More Related to this Story

Even Mr. Obama's comment was hedged. "China's an adversary, and also a potential partner in the international community if it's following the rules," he said in a special section dedicated to the topic of China's rise during the third and final debate before the Nov. 6 election.

Mr. Romney repeated his promise to label China a "currency manipulator" on the first day he took office, but also said "we can work with them, collaborate with them." He challenged moderator Bob Schieffer’s premise that China's rise was the greatest challenge the U.S. would face. “Let me also note that the greatest threat that the world faces, the greatest national security threat, is a nuclear Iran," he said.

Neither man mentioned China's increasingly testy border disputes with U.S. allies Japan, India and the Philippines.
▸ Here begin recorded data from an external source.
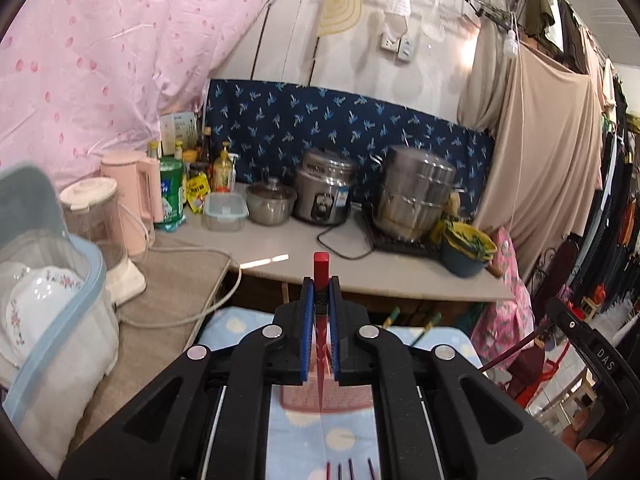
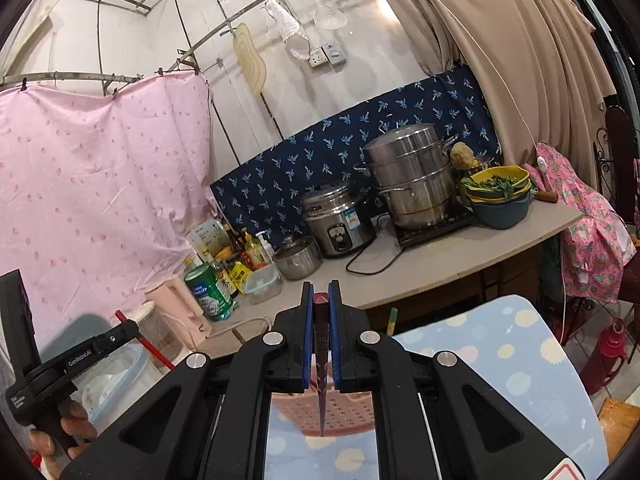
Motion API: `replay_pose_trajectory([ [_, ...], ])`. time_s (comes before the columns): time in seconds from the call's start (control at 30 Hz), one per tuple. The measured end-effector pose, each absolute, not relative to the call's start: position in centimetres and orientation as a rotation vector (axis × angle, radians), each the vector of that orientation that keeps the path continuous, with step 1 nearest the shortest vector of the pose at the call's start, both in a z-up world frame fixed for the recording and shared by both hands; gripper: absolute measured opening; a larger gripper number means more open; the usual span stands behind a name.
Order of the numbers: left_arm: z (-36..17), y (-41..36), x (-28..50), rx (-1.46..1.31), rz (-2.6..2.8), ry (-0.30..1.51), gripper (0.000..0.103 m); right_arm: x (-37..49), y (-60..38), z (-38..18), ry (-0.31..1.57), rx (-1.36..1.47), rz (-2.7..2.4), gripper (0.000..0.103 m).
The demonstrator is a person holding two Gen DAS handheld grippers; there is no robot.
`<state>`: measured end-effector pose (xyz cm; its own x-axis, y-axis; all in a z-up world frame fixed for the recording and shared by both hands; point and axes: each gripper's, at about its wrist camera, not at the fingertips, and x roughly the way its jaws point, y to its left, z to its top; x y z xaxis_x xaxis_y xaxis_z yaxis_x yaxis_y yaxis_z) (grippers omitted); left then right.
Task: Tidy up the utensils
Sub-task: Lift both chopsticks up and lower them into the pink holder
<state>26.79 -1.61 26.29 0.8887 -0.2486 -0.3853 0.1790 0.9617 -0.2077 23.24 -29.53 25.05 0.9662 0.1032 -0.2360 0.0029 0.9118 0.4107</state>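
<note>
My left gripper (image 1: 321, 280) is shut on a red chopstick (image 1: 321, 268) that stands upright between the blue pads, its thin end pointing down at a pink basket (image 1: 344, 400). My right gripper (image 2: 321, 286) is shut on a dark red chopstick (image 2: 321, 400), also upright, with its tip over the pink perforated basket (image 2: 352, 412). Several more chopsticks (image 1: 350, 468) lie at the bottom edge of the left wrist view. The right wrist view shows the left gripper (image 2: 120, 332) at lower left, held by a hand (image 2: 68, 424).
The basket stands on a table with a blue dotted cloth (image 2: 500, 360). Behind it runs a counter (image 1: 280, 248) with a rice cooker (image 1: 326, 188), a steel steamer pot (image 2: 412, 176), stacked bowls (image 2: 498, 196), bottles and a pink kettle (image 1: 134, 196). A lidded dish box (image 1: 48, 320) sits left.
</note>
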Motion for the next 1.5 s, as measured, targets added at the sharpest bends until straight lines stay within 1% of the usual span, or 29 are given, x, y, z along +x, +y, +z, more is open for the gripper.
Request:
replay_pose_trajectory([
  [0.17,27.2,-2.0,29.9,-0.170,-0.183,0.368,0.007,27.1,-29.1,25.8,0.235,0.421,0.059,0.007],
  [0.3,26.6,-2.4,31.9,-0.172,-0.177,0.372,0.007,29.6,-28.6,24.9,0.258,0.415,0.059,0.007],
  [0.73,19.6,-3.4,36.0,-0.162,-0.171,0.512,0.007,33.7,-27.6,17.8,0.406,0.382,0.043,0.007],
  [0.93,17.9,-3.7,36.4,-0.145,-0.164,0.534,0.008,34.1,-27.1,16.4,0.442,0.381,0.060,0.008],
  [0.97,17.8,-3.7,36.3,-0.142,-0.158,0.533,0.008,34.0,-27.1,16.3,0.439,0.381,0.062,0.010],
  [1.0,17.7,-3.7,36.2,-0.141,-0.154,0.530,0.009,33.9,-27.0,16.4,0.439,0.378,0.063,0.012],
  [1.07,17.6,-3.6,36.0,-0.141,-0.149,0.530,0.013,33.5,-26.9,16.6,0.433,0.372,0.058,0.013],
  [1.13,17.6,-3.3,35.8,-0.147,-0.147,0.532,0.024,33.5,-26.9,16.6,0.433,0.373,0.060,0.014],
  [1.2,17.5,-3.1,35.4,-0.151,-0.144,0.532,0.028,33.0,-26.9,16.9,0.428,0.377,0.062,0.017],
  [1.27,17.5,-2.9,35.0,-0.150,-0.141,0.531,0.030,32.5,-26.9,17.1,0.421,0.373,0.061,0.022],
  [1.5,17.7,-2.5,32.4,-0.135,-0.131,0.529,0.030,29.6,-26.0,17.1,0.417,0.340,0.064,0.024],
])
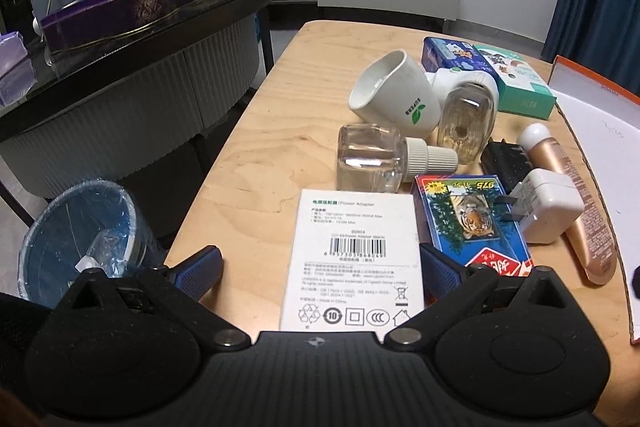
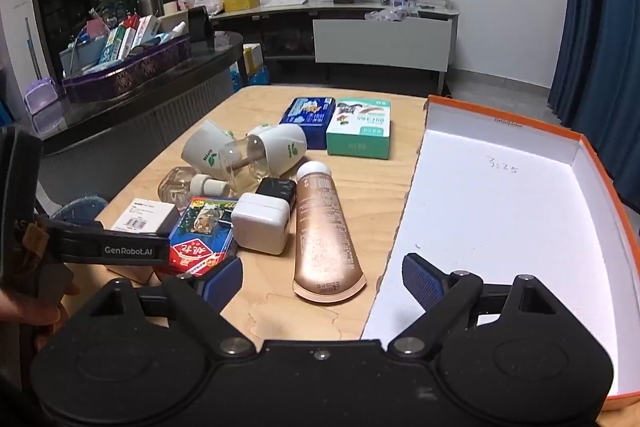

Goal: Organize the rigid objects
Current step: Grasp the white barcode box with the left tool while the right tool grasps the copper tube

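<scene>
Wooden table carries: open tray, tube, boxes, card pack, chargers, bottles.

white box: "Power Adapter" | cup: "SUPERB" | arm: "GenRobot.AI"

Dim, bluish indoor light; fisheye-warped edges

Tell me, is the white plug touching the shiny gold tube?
Apart. The right wrist view shows a strip of bare table between the white plug and the gold tube, all along their facing sides.
</scene>
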`<state>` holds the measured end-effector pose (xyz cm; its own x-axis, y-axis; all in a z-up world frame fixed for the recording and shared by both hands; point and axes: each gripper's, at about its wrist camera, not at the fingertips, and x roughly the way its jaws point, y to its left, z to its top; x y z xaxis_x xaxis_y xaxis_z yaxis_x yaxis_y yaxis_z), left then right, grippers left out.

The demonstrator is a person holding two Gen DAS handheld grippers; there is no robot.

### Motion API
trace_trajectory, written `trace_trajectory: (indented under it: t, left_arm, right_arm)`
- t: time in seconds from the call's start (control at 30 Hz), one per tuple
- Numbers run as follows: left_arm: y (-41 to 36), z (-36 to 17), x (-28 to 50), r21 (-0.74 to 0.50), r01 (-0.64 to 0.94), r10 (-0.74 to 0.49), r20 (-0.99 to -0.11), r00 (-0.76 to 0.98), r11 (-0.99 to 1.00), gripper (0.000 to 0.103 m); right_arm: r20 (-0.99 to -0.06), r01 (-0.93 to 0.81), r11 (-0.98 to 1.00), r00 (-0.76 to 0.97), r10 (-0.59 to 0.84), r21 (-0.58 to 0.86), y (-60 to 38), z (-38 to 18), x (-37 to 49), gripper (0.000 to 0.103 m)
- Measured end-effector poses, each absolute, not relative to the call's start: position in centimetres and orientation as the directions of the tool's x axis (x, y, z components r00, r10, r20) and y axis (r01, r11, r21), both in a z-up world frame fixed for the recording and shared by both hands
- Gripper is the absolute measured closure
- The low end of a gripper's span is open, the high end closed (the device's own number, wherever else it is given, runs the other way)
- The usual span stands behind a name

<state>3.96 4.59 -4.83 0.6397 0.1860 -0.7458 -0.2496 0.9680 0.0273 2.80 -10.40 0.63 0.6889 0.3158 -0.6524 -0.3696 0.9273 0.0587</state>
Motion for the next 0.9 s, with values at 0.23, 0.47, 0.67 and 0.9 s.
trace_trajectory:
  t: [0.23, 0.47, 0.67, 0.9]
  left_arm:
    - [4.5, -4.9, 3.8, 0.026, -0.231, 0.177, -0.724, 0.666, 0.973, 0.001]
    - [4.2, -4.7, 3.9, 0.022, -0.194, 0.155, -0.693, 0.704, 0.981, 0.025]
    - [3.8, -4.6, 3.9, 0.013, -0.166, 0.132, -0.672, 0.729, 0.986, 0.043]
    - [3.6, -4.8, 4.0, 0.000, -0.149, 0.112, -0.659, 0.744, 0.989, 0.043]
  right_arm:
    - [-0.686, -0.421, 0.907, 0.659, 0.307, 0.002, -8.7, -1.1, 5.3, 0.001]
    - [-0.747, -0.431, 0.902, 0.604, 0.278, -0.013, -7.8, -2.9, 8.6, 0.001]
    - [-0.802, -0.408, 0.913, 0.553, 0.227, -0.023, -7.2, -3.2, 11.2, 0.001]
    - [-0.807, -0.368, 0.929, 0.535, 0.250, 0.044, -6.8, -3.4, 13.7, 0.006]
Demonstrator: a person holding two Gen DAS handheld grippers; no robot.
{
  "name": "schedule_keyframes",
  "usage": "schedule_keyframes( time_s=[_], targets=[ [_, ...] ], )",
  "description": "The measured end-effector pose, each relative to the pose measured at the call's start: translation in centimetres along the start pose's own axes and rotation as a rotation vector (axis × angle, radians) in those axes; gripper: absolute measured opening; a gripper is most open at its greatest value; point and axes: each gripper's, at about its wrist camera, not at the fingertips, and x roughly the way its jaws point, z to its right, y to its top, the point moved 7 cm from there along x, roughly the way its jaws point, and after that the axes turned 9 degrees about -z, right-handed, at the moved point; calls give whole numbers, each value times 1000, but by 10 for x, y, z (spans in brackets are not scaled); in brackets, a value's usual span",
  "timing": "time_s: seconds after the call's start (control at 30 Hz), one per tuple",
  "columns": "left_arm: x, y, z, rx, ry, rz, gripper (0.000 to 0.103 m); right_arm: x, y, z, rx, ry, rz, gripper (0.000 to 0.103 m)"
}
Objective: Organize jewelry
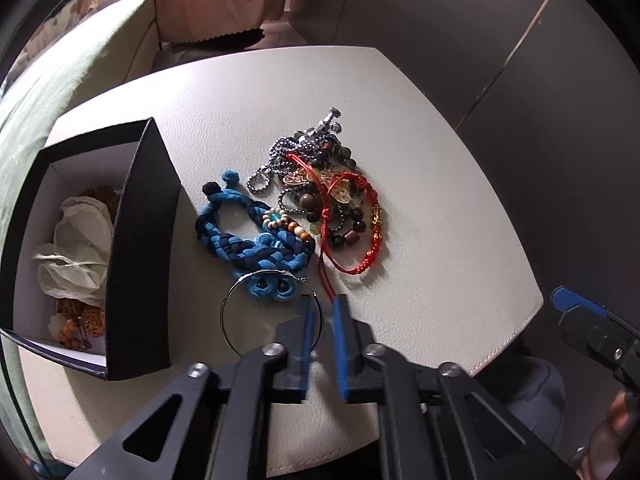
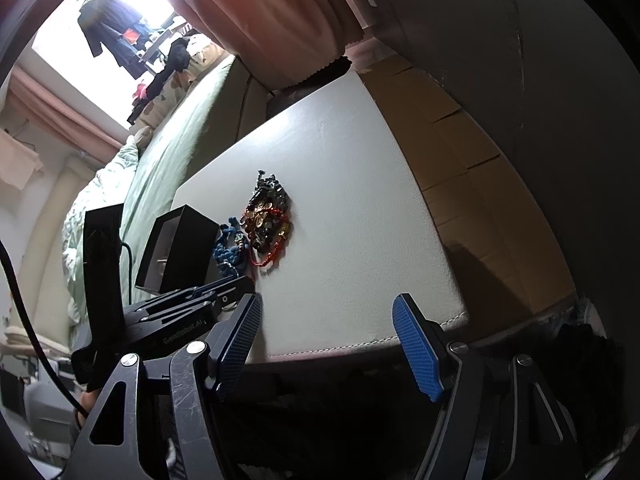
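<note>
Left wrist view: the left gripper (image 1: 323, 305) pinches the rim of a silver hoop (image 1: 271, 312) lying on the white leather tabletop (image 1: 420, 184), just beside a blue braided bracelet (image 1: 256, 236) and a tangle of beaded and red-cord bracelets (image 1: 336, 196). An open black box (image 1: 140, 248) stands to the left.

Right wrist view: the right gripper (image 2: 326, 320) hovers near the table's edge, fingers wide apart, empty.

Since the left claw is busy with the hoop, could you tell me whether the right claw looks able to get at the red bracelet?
Probably yes. The right claw is open at the table's near edge, and the red bracelet lies on the pile's near side with bare table before it.
</note>
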Motion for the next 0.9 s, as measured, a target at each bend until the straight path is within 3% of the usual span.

Nor did the topic of human rights in China – or the name of jailed Nobel Peace Prize winner Liu Xiaobo – come up.

"They have toned down their rhetoric," the Global Times, a Communist Party newspaper, noted approvingly. "Even public opinion in the U.S. is tired of watching them use China as a gimmick."

Another topic that didn’t come up was the secretive nature of China’s own leadership selection process. Senior members of the Communist Party will gather two days after the U.S. election for a 10-day closed-door meeting after which they will introduce the new Politburo that will serve under Vice-President Xi Jinping, the presumed heir to President Hu Jintao.  “Their president needs to be selected ballot by ballot – not like the dynasty of heaven, where there has been no voting yet, but everyone knows [the next president] will be Xi,” wrote one commentator on the Sina Weibo social networking site, where the U.S. presidential debates – and their perceived anti-China tone – were hotly discussed.

The substantive debate about China between Mr. Obama and Mr. Romney was focused on how to level the playing ground so that American firms could compete with China’s manufacturing juggernaut.

“They're stealing our intellectual property, our patents, our designs, our technology, hacking into our computers, counterfeiting our goods. They have to understand, we want to trade with them, we want a world that's stable, we like free enterprise, but you got to play by the rules,” Mr. Romney said.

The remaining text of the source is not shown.